## RECORDS SHOWN
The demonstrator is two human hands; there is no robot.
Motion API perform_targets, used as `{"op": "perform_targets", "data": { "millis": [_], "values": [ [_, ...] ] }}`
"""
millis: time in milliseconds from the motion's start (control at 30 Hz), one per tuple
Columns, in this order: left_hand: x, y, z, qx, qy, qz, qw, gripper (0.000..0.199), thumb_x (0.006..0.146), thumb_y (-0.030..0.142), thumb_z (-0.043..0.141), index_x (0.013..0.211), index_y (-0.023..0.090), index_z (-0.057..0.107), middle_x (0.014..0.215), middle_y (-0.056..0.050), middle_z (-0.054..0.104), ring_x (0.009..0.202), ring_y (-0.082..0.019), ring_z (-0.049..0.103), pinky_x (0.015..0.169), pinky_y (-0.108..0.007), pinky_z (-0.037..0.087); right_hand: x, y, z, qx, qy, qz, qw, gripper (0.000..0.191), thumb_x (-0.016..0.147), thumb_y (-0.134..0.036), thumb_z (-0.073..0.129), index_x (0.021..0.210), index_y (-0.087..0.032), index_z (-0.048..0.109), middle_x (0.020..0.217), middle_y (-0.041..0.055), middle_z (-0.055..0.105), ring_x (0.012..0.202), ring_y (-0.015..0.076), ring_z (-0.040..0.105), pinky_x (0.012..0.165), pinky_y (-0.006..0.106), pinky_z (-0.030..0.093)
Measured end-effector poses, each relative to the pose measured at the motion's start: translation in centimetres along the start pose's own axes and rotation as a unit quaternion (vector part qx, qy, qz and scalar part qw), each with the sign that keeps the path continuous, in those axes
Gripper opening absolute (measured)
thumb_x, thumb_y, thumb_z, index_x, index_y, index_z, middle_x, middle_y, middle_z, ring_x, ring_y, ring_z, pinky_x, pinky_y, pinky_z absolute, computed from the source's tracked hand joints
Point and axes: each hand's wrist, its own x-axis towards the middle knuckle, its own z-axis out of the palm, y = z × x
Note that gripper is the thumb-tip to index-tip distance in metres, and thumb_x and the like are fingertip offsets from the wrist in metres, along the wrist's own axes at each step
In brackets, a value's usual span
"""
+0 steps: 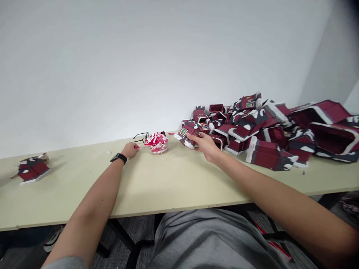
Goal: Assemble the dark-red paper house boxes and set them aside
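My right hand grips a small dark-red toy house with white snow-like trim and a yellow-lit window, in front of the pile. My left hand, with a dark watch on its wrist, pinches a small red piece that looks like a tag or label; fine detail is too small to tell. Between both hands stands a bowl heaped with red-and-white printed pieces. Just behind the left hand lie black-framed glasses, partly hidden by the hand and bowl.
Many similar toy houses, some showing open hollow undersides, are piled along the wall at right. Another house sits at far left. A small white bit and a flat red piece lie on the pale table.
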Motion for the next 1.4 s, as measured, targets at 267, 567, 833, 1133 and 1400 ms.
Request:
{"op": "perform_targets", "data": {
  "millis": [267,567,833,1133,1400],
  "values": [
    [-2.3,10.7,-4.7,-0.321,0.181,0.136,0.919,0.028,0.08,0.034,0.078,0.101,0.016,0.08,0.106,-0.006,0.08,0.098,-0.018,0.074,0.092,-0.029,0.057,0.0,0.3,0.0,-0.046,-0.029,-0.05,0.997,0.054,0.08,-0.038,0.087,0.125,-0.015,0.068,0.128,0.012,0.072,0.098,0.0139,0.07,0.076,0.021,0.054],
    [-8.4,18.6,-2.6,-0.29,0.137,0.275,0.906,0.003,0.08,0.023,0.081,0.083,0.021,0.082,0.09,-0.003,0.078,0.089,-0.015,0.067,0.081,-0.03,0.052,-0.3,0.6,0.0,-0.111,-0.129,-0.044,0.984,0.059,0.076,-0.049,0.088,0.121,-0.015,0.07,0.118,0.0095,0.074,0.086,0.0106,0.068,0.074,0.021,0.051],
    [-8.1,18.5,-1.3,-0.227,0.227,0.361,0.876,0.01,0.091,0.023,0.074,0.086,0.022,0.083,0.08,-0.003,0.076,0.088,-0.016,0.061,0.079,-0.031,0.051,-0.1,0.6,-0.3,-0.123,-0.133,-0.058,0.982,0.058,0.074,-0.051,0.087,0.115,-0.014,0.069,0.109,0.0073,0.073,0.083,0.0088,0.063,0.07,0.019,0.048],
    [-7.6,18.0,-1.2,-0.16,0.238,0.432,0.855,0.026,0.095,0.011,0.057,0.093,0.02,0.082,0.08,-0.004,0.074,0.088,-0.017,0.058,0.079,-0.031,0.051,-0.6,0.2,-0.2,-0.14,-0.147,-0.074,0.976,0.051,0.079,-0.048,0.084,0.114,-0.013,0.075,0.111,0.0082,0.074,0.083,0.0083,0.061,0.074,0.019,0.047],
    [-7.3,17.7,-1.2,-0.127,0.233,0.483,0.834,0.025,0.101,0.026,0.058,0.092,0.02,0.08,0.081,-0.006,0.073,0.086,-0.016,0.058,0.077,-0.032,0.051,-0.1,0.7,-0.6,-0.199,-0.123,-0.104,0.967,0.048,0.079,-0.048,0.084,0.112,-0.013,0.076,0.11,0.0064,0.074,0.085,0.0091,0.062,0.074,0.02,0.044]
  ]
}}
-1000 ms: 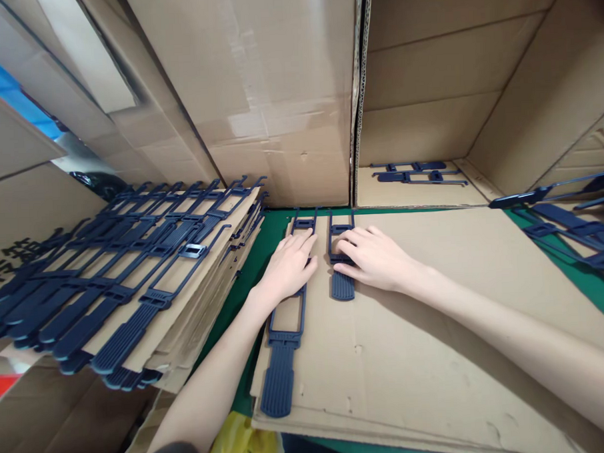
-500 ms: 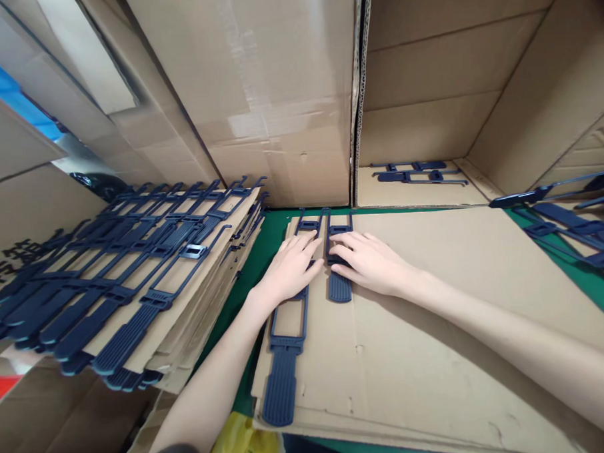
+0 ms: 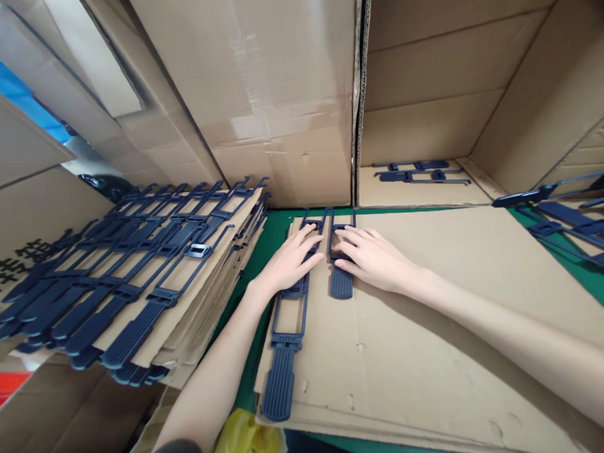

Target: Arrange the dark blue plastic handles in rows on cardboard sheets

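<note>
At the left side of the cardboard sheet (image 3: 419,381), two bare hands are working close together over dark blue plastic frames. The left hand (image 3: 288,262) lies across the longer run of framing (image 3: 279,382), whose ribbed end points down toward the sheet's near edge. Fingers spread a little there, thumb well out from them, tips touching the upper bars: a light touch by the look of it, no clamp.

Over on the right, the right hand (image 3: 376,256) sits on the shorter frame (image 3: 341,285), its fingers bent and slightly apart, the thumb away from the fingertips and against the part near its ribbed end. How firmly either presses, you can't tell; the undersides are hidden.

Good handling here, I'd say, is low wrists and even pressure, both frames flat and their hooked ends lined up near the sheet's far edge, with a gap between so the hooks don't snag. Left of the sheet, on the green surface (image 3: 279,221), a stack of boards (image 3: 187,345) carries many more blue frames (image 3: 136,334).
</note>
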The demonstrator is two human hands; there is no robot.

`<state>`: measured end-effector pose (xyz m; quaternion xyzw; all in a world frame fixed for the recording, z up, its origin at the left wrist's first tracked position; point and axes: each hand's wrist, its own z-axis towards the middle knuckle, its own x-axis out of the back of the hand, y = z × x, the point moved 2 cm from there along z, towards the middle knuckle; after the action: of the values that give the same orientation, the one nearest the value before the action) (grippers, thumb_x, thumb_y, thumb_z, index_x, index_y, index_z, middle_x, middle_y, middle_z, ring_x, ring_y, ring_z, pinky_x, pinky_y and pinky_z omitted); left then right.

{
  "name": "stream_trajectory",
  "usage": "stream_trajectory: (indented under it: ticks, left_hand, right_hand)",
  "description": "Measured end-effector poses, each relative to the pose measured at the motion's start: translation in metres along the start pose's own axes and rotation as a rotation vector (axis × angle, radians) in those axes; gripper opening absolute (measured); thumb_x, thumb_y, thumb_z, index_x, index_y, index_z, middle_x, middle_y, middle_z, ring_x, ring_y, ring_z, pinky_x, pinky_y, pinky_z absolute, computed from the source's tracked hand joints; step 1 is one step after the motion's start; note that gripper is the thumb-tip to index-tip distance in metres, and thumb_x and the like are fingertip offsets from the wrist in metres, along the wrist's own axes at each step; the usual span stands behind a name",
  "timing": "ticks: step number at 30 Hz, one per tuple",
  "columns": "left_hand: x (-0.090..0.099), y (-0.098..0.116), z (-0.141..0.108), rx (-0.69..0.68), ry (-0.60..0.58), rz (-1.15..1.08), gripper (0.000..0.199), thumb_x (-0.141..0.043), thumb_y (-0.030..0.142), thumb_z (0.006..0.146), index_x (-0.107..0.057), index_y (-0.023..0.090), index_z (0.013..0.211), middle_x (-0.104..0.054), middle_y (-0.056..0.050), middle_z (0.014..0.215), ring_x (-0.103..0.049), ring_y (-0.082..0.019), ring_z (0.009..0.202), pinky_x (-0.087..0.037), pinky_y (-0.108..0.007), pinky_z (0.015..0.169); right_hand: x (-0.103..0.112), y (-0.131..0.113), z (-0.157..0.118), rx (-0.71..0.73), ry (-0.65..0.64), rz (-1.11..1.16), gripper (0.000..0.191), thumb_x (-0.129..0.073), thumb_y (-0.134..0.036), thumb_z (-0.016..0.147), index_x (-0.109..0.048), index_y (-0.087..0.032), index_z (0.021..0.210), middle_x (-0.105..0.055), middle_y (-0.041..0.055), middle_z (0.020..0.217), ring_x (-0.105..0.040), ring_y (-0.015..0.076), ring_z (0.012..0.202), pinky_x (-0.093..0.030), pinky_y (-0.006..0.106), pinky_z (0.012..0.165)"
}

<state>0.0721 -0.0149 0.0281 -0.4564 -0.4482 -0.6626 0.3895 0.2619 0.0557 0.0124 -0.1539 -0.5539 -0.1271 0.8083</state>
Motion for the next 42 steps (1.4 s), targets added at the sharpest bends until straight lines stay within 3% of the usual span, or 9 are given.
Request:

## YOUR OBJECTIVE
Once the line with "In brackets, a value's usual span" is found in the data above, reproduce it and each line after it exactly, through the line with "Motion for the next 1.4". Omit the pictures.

## SOLUTION FOR THIS TASK
In brackets, a value's usual span
"""
+0 steps: 
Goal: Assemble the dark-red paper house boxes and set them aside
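My right hand grips a small dark-red toy house with white snow-like trim and a yellow-lit window, in front of the pile. My left hand, with a dark watch on its wrist, pinches a small red piece that looks like a tag or label; fine detail is too small to tell. Between both hands stands a bowl heaped with red-and-white printed pieces. Just behind the left hand lie black-framed glasses, partly hidden by the hand and bowl.
Many similar toy houses, some showing open hollow undersides, are piled along the wall at right. Another house sits at far left. A small white bit and a flat red piece lie on the pale table.
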Motion for the next 1.4 s, as measured, targets at 267, 567, 833, 1133 and 1400 ms.

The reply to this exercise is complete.